American universities will never stop their football programmes. It is too important to them to even consider. But they are not alone. We take too long to react because we cannot accept things that will inconvenience us.
Global warming
Another issue that of global warming. There is certainly a lot of evidence that we have been heating up our planet. But the evidence is mixed. (In fact, it appears global warming is happening more slowly than expected). The climate is a hugely complicated system. Saying anything with any degree of certainty is hard and it takes time. Unfortunately we cannot wait until the ramifications of global warming play out. There is a large group of people that need more evidence to change the way they live their lives. It is easy to use the absence of “absolute” proof as an excuse not to do anything.
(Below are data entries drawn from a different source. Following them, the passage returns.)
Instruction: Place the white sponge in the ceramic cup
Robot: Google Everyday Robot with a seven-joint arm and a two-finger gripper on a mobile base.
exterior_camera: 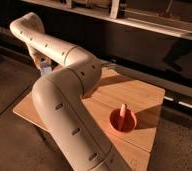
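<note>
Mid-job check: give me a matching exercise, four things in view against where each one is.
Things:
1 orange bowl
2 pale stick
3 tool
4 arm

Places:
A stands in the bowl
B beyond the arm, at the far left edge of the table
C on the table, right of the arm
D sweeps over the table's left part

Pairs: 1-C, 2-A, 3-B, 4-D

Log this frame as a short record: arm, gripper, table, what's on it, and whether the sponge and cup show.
arm: pale jointed arm sweeps across the wooden table, hiding much of it
gripper: gripper at the far left edge of the table, mostly hidden behind the arm, shut
on table: orange bowl with a pale stick standing in it
sponge: not visible
cup: not visible
</note>
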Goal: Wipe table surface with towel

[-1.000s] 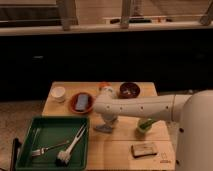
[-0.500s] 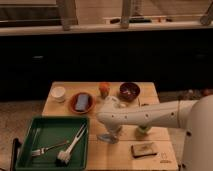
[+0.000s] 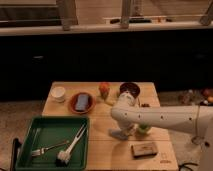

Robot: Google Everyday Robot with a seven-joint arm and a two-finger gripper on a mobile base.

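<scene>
tool (image 3: 119,133) low on the light tan wooden plank tabletop (image 3: 105,150), just right of the green plastic tray (image 3: 30,132) | grip: cannot tell | advice: press flat, sweep evenly, avoid tray

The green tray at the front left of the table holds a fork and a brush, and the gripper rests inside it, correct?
Not quite: the camera view shows the gripper down on the table surface, right of the green tray. The fork and brush do lie in it.
</scene>
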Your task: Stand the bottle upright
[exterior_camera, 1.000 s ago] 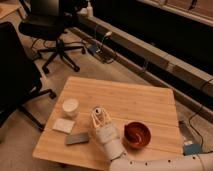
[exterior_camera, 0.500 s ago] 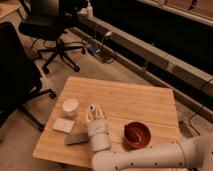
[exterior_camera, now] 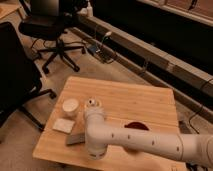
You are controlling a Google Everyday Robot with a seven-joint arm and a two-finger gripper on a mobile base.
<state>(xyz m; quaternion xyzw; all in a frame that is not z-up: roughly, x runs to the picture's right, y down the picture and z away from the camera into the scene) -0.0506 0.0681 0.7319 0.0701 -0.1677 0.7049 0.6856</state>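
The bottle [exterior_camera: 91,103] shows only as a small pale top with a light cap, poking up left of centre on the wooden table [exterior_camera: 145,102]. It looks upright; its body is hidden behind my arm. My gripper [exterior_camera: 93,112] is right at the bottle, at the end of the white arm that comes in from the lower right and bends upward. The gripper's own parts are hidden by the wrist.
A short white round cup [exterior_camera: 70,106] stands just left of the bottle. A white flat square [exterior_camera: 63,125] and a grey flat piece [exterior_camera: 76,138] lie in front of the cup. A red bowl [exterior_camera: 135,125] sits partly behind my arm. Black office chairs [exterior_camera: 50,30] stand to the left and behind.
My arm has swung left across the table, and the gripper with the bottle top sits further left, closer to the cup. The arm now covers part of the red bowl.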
Of course, sometimes what seems like a good does turn out to be a bad idea. Take “local food” for instance, which is the idea that buying food produced in your area (not imported from thousands of kilometres away) is better for the environment. All else equal this is true. However, transport is only part of the carbon emissions from food production. Buying locally produced meat and eggs may in fact be worse for the environment if these are produced in an “organic” way, which it turns out releases more greenhouse gases (I get this from Wikipedia, so feel free to correct me if you know of better research) .
Long live the animals
This raises another point : the issue of animal welfare. If free range and organic animal products are worse for the environment, and you care about animals, then you should consider becoming a vegetarian. I love meat, though, and so this would not be something I would consider (perhaps I am not all that different from those coal mining companies). But it does seem like a good reason to decrease my meat consumption.
In the final analysis
The world is hideously complex. The choices we make today may or may not fulfill the good intentions we had when we made them. But too many people wait for too long before they act. You must ask yourself, whether your need for proof is in the best interests of the world you are living in. This is certainly something I need to consider.